TASK PROMPT: Restate the whole listing exactly.

===

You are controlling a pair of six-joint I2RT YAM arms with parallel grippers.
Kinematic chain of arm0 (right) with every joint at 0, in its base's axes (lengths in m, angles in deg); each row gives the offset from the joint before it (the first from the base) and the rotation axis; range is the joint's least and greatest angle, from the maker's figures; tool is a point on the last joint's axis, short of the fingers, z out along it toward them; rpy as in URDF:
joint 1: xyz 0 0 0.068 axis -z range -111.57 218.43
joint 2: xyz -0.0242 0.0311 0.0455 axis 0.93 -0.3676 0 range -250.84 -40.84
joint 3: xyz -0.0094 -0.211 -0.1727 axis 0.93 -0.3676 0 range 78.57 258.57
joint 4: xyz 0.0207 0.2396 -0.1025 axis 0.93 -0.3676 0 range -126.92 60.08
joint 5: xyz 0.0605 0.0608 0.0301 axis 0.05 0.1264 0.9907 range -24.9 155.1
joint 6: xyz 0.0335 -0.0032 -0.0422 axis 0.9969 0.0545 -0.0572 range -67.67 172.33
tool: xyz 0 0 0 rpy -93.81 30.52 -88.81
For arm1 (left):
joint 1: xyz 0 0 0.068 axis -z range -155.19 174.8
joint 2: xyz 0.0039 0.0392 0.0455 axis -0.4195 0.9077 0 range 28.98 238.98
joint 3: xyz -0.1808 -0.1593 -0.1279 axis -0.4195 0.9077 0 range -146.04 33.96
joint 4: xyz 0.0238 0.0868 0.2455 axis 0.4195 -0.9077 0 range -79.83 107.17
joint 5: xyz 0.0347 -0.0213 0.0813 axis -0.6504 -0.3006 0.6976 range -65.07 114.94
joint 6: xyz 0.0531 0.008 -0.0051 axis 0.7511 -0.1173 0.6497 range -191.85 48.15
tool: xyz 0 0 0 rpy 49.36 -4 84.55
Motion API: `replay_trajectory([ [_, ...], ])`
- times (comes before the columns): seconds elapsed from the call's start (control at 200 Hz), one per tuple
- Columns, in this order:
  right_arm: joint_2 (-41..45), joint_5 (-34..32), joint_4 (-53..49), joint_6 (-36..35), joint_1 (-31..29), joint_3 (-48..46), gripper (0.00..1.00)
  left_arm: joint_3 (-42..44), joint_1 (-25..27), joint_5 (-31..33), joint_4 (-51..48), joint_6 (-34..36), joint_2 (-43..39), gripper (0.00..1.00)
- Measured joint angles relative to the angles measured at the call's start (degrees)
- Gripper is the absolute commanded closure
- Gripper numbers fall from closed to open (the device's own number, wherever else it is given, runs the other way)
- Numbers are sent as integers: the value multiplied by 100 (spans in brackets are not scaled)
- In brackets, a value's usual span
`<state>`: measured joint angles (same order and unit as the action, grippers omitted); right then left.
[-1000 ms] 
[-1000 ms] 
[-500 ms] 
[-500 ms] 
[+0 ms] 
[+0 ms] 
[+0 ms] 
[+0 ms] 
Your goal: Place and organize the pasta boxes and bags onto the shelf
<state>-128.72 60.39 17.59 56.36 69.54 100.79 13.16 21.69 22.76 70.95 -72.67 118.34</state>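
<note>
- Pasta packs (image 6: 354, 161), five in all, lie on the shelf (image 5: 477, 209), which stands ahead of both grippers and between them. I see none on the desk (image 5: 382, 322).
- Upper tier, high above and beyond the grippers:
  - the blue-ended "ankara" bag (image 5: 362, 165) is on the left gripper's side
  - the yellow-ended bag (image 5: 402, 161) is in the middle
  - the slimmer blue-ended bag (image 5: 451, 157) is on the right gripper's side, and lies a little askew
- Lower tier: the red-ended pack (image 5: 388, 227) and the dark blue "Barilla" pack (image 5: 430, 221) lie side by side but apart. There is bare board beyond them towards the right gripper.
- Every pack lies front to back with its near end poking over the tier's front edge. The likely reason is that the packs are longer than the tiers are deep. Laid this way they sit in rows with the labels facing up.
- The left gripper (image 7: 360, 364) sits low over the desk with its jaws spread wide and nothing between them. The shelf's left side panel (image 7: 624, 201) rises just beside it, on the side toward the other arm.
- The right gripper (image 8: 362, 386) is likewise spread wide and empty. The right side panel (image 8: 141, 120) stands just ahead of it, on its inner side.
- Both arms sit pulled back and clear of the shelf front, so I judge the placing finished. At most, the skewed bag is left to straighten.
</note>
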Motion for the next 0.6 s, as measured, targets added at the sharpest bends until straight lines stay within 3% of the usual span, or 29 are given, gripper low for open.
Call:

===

SOLUTION BELOW:
You are controlling a pair of six-joint I2RT YAM arms with parallel grippers.
Kinematic chain of arm0 (right) with every joint at 0, in its base's axes (lengths in m, angles in deg); each row gives the offset from the joint before it (the first from the base) and the rotation axis; range is the joint's least and greatest angle, from the maker's figures; tool is a point on the last joint's axis, short of the fingers, z out along it toward them; rpy as in URDF:
joint 1: xyz 0 0 0.068 axis -z range -111.57 218.43
joint 2: xyz -0.0242 0.0311 0.0455 axis 0.93 -0.3676 0 range -250.84 -40.84
joint 3: xyz -0.0094 -0.211 -0.1727 axis 0.93 -0.3676 0 range 78.57 258.57
joint 4: xyz 0.0207 0.2396 -0.1025 axis 0.93 -0.3676 0 range -126.92 60.08
joint 5: xyz 0.0605 0.0608 0.0301 axis 0.05 0.1264 0.9907 range -24.9 155.1
joint 6: xyz 0.0335 -0.0032 -0.0422 axis 0.9969 0.0545 -0.0572 range -67.67 172.33
tool: xyz 0 0 0 rpy -93.81 30.52 -88.81
For arm1 (left):
joint 1: xyz 0 0 0.068 axis -z range -155.19 174.8
joint 2: xyz 0.0039 0.0392 0.0455 axis -0.4195 0.9077 0 range 28.98 238.98
joint 3: xyz -0.1808 -0.1593 -0.1279 axis -0.4195 0.9077 0 range -146.04 33.96
joint 4: xyz 0.0238 0.0868 0.2455 axis 0.4195 -0.9077 0 range -79.83 107.17
joint 5: xyz 0.0347 -0.0213 0.0813 axis -0.6504 -0.3006 0.6976 range -65.07 114.94
joint 6: xyz 0.0531 0.008 -0.0051 axis 0.7511 -0.1173 0.6497 range -191.85 48.15
tool: xyz 0 0 0 rpy 49.36 -4 84.55
Motion API: `replay_trajectory([ [_, ...], ])`
- times (comes before the columns): seconds elapsed from the call's start (control at 200 Hz), one per tuple
- Columns, in this order:
  right_arm: joint_2 (-41..45), joint_5 (-34..32), joint_4 (-53..49), joint_6 (-36..35), joint_1 (-31..29), joint_3 (-48..46), gripper (0.00..1.00)
  left_arm: joint_3 (-42..44), joint_1 (-25..27), joint_5 (-31..33), joint_4 (-51..48), joint_6 (-34..36), joint_2 (-43..39), gripper (0.00..1.00)
- Measured joint angles relative to the angles measured at the call's start (degrees)
- Gripper is the absolute commanded closure
- Gripper numbers fall from closed to open (the device's own number, wherever else it is given, runs the other way)
- Numbers are sent as integers: the value multiplied by 100 (spans in brackets are not scaled)
- In brackets, a value's usual span
`<state>`: measured joint angles (same order and unit as the action, grippers omitted); right then left.
[-1000 ms] 
[-1000 ms] 
[-500 ms] 
[-500 ms] 
[+0 ms] 
[+0 ms] 
[+0 ms] 
[+0 ms] 
Your goal: Place and organize the pasta boxes and bags onto the shelf
<state>-128.72 60.39 17.59 56.36 69.54 100.79 13.16 21.69 22.76 70.95 -72.67 118.34</state>
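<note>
- Pasta packs (image 6: 354, 161), five in all, lie on the shelf (image 5: 477, 209), which stands ahead of both grippers and between them. I see none on the desk (image 5: 382, 322).
- Upper tier, high above and beyond the grippers:
  - the blue-ended "ankara" bag (image 5: 362, 165) is on the left gripper's side
  - the yellow-ended bag (image 5: 402, 161) is in the middle
  - the slimmer blue-ended bag (image 5: 451, 157) is on the right gripper's side, and lies a little askew
- Lower tier: the red-ended pack (image 5: 388, 227) and the dark blue "Barilla" pack (image 5: 430, 221) lie side by side but apart. There is bare board beyond them towards the right gripper.
- Every pack lies front to back with its near end poking over the tier's front edge. The likely reason is that the packs are longer than the tiers are deep. Laid this way they sit in rows with the labels facing up.
- The left gripper (image 7: 360, 364) sits low over the desk with its jaws spread wide and nothing between them. The shelf's left side panel (image 7: 624, 201) rises just beside it, on the side toward the other arm.
- The right gripper (image 8: 362, 386) is likewise spread wide and empty. The right side panel (image 8: 141, 120) stands just ahead of it, on its inner side.
- Both arms sit pulled back and clear of the shelf front, so I judge the placing finished. At most, the skewed bag is left to straighten.
</note>
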Motion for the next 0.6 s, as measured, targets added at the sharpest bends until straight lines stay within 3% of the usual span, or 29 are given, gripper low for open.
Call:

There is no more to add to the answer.